Edward Snowden, el técnico de la NSA que ha sacado a la luz el espionaje tecnológico masivo, y Glen Greenwald, el periodista que está publicando sus filtraciones, han explicado que para Estados Unidos hay tres tipos de países.

Los primeros son los auténticos aliados. No es que no les espíen, es simplemente que cuentan con su autorización para hacerlo e intercambian abiertamente la información obtenida. Son los países que, tras la Segunda Guerra Mundial, se unieron para fundar Echelon, el espionaje tecnológico basado en satélites más descomunal conocido hasta la fecha. Gran Bretaña, Nueva Zelanda, Australia y Canadá son los partícipes de las fechorías de Estados Unidos –el primero de ellos destacado miembro de la Unión Europea-.

Los segundos son los países enemigos. Están aquellos que definen como golfos, ya sea Irán o Corea del Norte, pero también otros nada agresivos como Brasil. He utilizado el término "enemigo" porque no solo tiene un aspecto militar, sino también económico. Y este espionaje masivo de la NSA está quedando claro cada día que pasa que va dirigido a garantizar la prepotencia de la economía estadounidense en el mundo.

El tercer grupo son los aliados, entre los cuales se encuentra España.

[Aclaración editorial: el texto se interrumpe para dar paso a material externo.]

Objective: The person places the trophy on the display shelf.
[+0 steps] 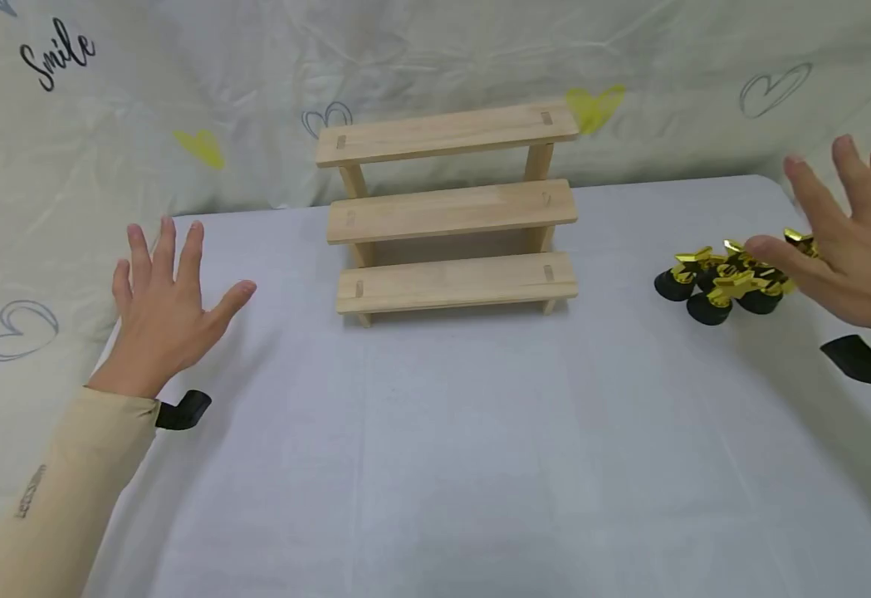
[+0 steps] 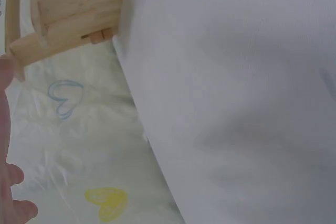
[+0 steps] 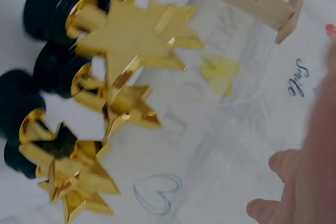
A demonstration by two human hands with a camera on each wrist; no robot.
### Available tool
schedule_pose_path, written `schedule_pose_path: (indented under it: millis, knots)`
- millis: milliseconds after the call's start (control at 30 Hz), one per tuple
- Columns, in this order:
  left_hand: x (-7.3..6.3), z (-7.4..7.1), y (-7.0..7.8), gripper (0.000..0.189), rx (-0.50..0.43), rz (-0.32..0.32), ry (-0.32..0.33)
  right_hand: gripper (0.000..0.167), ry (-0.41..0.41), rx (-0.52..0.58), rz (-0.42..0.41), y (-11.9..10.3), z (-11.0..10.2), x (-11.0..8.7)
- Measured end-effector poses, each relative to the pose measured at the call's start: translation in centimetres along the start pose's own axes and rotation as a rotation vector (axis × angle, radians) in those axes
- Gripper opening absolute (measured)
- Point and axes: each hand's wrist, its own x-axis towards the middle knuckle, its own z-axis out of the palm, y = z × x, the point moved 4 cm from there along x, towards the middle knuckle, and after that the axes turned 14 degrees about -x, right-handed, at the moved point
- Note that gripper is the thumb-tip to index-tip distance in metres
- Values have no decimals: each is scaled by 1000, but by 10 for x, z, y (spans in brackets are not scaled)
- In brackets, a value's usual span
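The left hand (image 1: 162,320) is spread wide near the left edge of the table (image 1: 465,432), holding nothing; the right hand (image 1: 864,249) likewise, near the gold stars (image 1: 734,286). The shelf (image 1: 453,208) stands at the back edge, left of them; white tabletop stretches in front.

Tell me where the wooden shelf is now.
In the head view, the wooden shelf stands near the far edge of the white table, between the left hand and the right hand, with the gold star trophies to the right.

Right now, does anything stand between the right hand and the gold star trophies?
Nothing visible does: in the head view the right hand partly hides the star trophies, and no other object shows between them.
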Motion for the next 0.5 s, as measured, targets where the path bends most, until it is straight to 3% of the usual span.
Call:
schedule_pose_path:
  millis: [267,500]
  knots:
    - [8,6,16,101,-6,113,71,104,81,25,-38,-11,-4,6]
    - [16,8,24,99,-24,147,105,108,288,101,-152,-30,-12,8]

Son países de los que no tienen nada que temer, excepto en ese terreno financiero. Y que llevaban tiempo sospechando que las agencias de inteligencia de Obama se dedicaban a robarnos todos los datos que podían.

Snowden y Greenwald sacaron hace tiempo las pruebas que demostraban que España ha sido espiada masivamente. Hubo gestos de malestar en el Gobierno de Rajoy, pero más de cara a la galería. Protestaron, pero todo quedó ahí. Llevan años adoptando un sistema de comunicaciones gubernamental que creen que la NSA no puede violar. Al resto de los ciudadanos, que nos zurzan.